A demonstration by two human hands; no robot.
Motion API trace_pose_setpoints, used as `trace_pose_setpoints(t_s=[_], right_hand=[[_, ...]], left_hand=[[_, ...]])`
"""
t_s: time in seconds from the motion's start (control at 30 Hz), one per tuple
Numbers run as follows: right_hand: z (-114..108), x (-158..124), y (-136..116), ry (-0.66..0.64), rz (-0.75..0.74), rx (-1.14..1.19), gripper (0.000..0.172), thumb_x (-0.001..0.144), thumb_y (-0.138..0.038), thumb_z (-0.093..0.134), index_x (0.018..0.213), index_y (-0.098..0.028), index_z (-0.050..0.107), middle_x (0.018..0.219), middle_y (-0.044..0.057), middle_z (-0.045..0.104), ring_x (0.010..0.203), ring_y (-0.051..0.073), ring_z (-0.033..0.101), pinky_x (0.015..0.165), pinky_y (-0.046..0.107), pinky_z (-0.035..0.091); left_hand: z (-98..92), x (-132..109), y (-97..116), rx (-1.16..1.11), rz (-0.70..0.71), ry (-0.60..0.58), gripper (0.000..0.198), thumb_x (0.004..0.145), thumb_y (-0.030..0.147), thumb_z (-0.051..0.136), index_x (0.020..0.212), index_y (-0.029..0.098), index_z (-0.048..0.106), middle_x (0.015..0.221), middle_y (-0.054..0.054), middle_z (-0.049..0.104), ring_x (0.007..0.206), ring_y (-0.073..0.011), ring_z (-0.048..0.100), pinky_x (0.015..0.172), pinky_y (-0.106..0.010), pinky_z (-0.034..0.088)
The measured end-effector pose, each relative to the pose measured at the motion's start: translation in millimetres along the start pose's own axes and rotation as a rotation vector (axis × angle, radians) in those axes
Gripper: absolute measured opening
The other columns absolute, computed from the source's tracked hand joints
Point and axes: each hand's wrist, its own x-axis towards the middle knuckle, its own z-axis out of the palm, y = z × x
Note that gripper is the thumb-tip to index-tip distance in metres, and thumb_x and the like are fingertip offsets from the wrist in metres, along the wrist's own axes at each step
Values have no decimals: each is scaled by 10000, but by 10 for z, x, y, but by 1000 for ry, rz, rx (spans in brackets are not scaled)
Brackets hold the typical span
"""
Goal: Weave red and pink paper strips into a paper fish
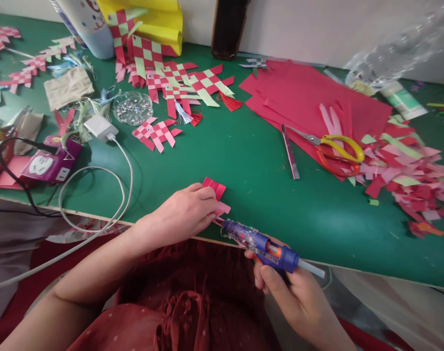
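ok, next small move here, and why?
Probably squeeze a small dab from the glue gun onto the paper, with the left grip steady. The right grip has the gun's tip close to the paper's near end, and a glue stick pokes out the back. I can't tell whether the tip touches or glue is already on.

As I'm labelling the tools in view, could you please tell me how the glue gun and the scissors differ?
The glue gun is held in the right hand, while the scissors rest partly on red sheets. The glue gun's body is mostly blue; the scissors have yellow and red handles. Both are hand tools.
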Motion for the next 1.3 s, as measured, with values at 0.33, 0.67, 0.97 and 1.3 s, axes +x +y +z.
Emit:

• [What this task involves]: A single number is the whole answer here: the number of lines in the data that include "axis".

• [Problem solution]: 2